I’ve been reading through the book Algorithms to Live By, and I thought it would be interesting to summarize or think of an application for each chapter since the book is about how algorithms influence or can be used in everyday decisions.
The first chapter is about the Optimal Stopping problem, which deals with deciding when to, well stop, given a decision that costs something over time. One example in the book is about hiring a secretary, or some other job candidate. According to the math, if you want to find the top candidate, you should reject the first 37% applicants in order to establish a baseline for the candidate quality, then accept the first candidate that outperforms the baseline.
I won’t try to go into the math too much, but this magic percentage is related to Euler’s number, e. Specifically, the number of candidates to initially reject is n/e where n is the number of candidates you plan to interview. Even more interesting about this is that: the probability of finding the best candidate converges to 37% as well (1/e).
But what does this really mean practically?
Let’s say you were buying a house, and you planned to look for 3 months, seeing 3 houses every week, that would be about 36 houses. So you would look at 36/e ≈ 13 houses, then choose the next house that’s better than the first 13. Which could be the next house, or you could have missed the best one already and are forced to accept the last house you see.

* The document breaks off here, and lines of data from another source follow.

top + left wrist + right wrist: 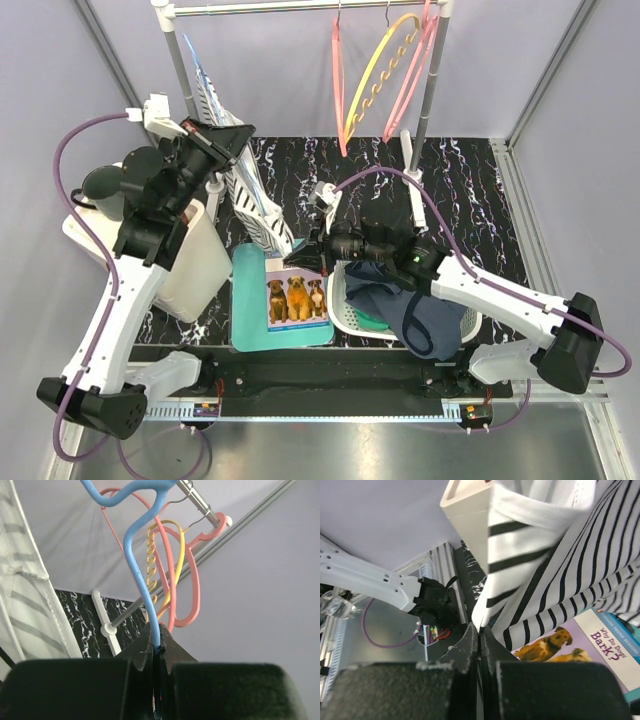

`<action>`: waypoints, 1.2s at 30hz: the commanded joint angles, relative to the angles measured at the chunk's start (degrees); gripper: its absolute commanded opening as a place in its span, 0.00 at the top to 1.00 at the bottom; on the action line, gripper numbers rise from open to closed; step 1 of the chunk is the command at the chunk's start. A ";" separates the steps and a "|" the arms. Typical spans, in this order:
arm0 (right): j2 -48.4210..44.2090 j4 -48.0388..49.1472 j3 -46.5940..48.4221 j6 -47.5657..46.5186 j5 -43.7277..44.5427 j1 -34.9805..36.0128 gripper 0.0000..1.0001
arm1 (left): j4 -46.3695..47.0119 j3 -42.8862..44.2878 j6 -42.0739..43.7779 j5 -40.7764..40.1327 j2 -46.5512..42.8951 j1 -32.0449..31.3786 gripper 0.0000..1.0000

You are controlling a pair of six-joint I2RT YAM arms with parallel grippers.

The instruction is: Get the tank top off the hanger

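A white tank top with dark stripes (252, 195) hangs on a blue hanger (196, 62) below the left end of the rack's rail. My left gripper (243, 135) is shut on the blue hanger (138, 575), whose wire runs between its jaws; the striped cloth (27, 605) shows to the left. My right gripper (292, 260) is shut on the lower hem of the tank top (560, 555), which stretches up and to the right from its closed jaws.
Pink (338, 75) and yellow (380, 75) empty hangers hang on the rail's right part. A white bin (195, 265) stands at the left. A dog book (296, 300) lies on a teal mat (250, 310). A white basket (345, 305) holds dark blue clothes (425, 320).
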 commanded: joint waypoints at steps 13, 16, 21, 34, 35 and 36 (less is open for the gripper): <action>12.55 -5.38 22.14 -11.33 21.42 -0.75 1.00 | 5.05 0.31 -23.80 29.61 -13.70 0.54 1.00; 13.70 -5.29 26.09 -11.68 24.93 -2.07 1.00 | 4.70 -0.73 -25.48 33.13 -15.81 0.46 1.00; 17.46 -4.41 35.31 -12.13 25.56 -5.76 1.00 | 4.44 -8.38 -28.38 34.72 -23.54 0.54 1.00; 30.84 -4.06 55.44 -11.51 25.12 -9.37 1.00 | -3.12 -4.69 -29.61 38.94 -30.49 0.54 1.00; 31.10 -4.15 55.89 -11.51 25.21 -9.46 1.00 | -3.03 -4.96 -30.05 39.20 -31.01 0.46 1.00; 31.71 -4.24 56.50 -11.68 25.12 -9.80 1.00 | -2.42 -5.48 -32.49 39.46 -31.37 0.46 1.00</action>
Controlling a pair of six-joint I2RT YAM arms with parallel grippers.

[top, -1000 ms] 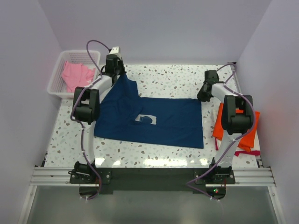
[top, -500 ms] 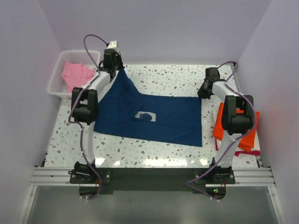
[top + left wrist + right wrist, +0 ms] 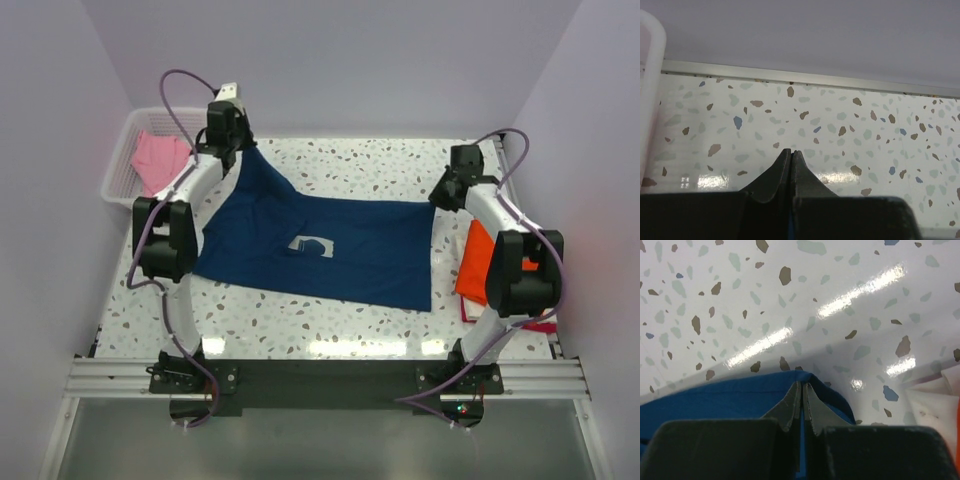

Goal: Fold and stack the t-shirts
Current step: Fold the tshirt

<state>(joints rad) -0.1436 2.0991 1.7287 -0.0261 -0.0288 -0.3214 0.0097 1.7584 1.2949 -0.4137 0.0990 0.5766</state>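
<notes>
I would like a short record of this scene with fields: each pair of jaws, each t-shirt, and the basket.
left jaws: shut on the far left corner of the navy t-shirt
right jaws: shut on its far right corner
navy t-shirt: spread on the table, print up, stretched between both jaws
orange t-shirt: at the table's right edge
pink t-shirt: inside the basket
white basket: far left corner

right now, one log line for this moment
left gripper: shut on navy blue cloth t-shirt, far-left corner raised | right gripper: shut on far-right corner | orange cloth t-shirt: lying free at right
</notes>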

Even the best strategy sometimes yields bad results—which is why computer scientists take care to distinguish between “process” and “outcome.” If you followed the best possible process, then you’ve done all you can, and you shouldn’t blame yourself if things didn’t go your way.
– Brian Christian, Algorithms to Live By
No matter what the outcome is, you’ll know you gave yourself the best chance of succeeding. With decisions like this, even the ratings given to houses and candidates are subjective, and subject to change. Following a process (and believing it works) can help you feel good about your decision, without falling into FOMO or decision paralysis.